- TASK DESCRIPTION -
Once you find the line below that has "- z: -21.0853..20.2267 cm", output it and every line after it exactly, stopping after the line that has "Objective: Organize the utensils", with no pictures.

───── DATASET EXCERPT

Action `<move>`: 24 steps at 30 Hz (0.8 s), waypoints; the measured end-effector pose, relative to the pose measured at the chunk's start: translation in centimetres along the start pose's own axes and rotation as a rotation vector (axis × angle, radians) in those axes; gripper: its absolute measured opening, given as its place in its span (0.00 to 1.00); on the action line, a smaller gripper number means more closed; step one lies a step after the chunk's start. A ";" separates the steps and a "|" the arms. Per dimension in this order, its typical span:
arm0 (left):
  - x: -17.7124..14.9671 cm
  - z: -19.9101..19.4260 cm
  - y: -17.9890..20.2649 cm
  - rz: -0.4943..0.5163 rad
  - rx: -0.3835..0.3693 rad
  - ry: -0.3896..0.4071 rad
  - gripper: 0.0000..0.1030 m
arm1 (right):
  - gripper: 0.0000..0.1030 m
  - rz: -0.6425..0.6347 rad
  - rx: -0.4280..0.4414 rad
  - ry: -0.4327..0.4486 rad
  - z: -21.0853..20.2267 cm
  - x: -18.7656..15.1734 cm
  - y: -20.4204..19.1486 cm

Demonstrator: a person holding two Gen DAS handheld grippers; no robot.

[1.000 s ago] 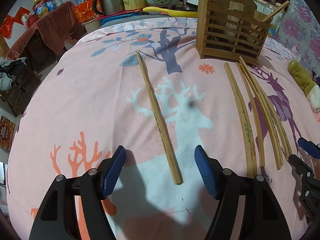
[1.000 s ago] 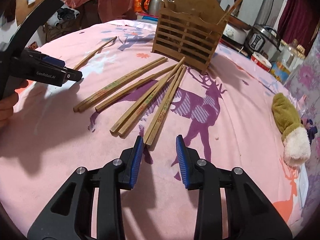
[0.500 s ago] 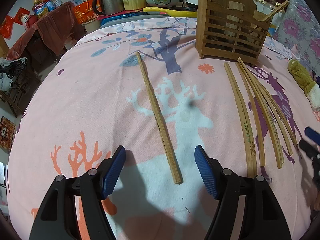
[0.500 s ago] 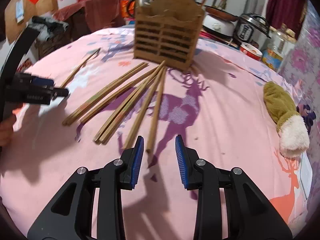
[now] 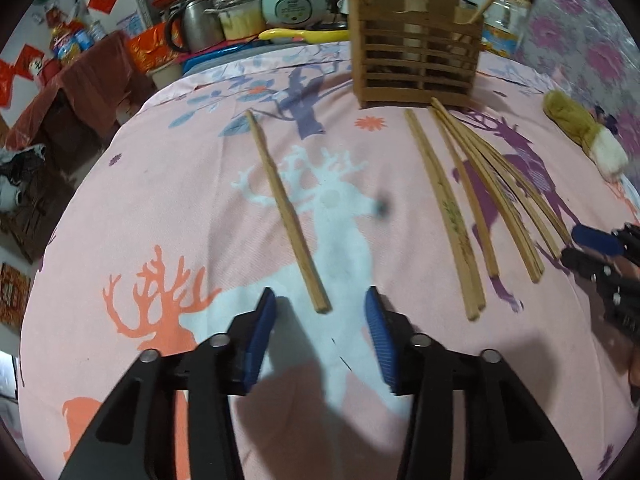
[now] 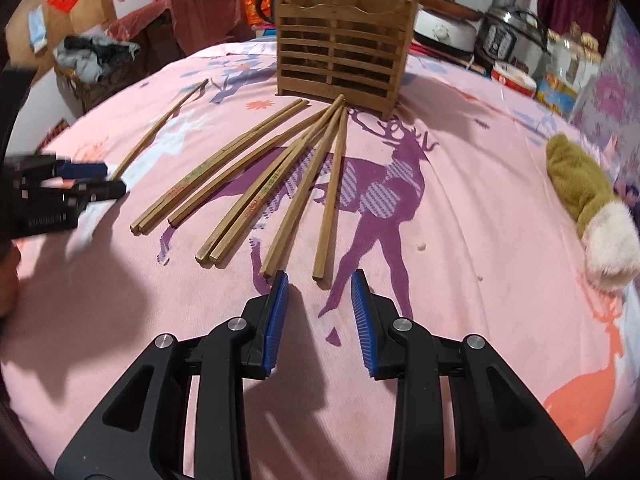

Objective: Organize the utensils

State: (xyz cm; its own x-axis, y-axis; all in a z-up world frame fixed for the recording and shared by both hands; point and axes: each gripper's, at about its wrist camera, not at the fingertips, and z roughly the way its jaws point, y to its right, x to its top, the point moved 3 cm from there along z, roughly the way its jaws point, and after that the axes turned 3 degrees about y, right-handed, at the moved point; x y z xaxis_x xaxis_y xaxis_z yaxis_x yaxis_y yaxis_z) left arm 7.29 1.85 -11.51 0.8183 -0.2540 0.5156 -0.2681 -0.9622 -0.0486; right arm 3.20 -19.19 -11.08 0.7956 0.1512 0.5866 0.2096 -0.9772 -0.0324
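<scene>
A lone wooden chopstick (image 5: 284,204) lies on the pink deer-print cloth (image 5: 160,208). Its near end sits between the fingertips of my left gripper (image 5: 320,304), whose jaws are closing but stand clear of it. Several more chopsticks (image 6: 256,184) fan out from the slatted wooden holder (image 6: 344,56). The near end of the rightmost chopstick (image 6: 330,200) lies just ahead of my right gripper (image 6: 320,284), which is open with nothing pressed. In the left wrist view the holder (image 5: 416,60) holds one stick, and the right gripper (image 5: 592,248) shows at the right edge.
An olive and white stuffed toy (image 6: 588,196) lies on the cloth to the right. Behind the table stand a rice cooker (image 5: 292,0), a kettle (image 5: 196,28) and other kitchenware. The left gripper (image 6: 92,180) reaches in from the left edge of the right wrist view.
The left jaws have narrowed around the lone chopstick's near end. The right gripper has swung so the rightmost chopstick's end now lies in line with its gap.
</scene>
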 end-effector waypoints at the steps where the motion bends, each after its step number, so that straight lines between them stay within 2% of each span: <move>1: 0.0 0.0 -0.1 -0.004 -0.009 -0.001 0.33 | 0.32 0.022 0.013 -0.003 0.1 0.0 0.3; 2: 0.2 0.0 -0.3 -0.010 -0.012 -0.001 0.24 | 0.32 0.036 0.022 -0.005 0.1 0.0 0.5; 5: 0.5 0.4 -1.3 -0.042 -0.015 -0.006 0.11 | 0.31 0.042 0.018 -0.002 0.2 0.0 0.5; 7: 0.6 0.4 -1.8 -0.061 -0.011 -0.008 0.08 | 0.11 0.038 0.012 0.002 0.1 0.0 0.4; 8: 0.6 0.4 -2.0 -0.068 -0.014 -0.008 0.07 | 0.06 0.040 0.012 0.004 0.1 0.1 0.5; 13: 0.8 -0.6 -2.4 -0.086 -0.023 0.023 0.05 | 0.06 0.041 -0.007 0.017 -0.2 0.2 0.6; 18: 1.5 -2.9 -3.1 -0.124 -0.037 0.118 0.05 | 0.06 0.042 -0.043 0.106 -2.1 1.0 0.7; 24: 3.1 -5.1 -2.7 -0.120 -0.024 0.180 0.05 | 0.06 0.068 -0.052 0.212 -4.8 2.4 1.2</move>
State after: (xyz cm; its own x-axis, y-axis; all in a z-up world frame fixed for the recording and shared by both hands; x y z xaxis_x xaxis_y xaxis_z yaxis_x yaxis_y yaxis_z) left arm 7.97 4.20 -5.46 0.7418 -0.1145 0.6607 -0.1880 -0.9813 0.0411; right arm 2.66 -20.68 -5.83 0.6688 0.0552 0.7413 0.1254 -0.9913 -0.0393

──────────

- WRITTEN RESPONSE -
  - z: -21.0853..20.2267 cm
  - x: -18.7656..15.1734 cm
  - y: -20.4204..19.1486 cm

Demonstrator: a person holding two Gen DAS handheld grippers; no robot.

[1.000 s ago] 
[1.000 s ago] 
[0.500 s ago] 
[0.500 s ago] 
[now] 
[now] 

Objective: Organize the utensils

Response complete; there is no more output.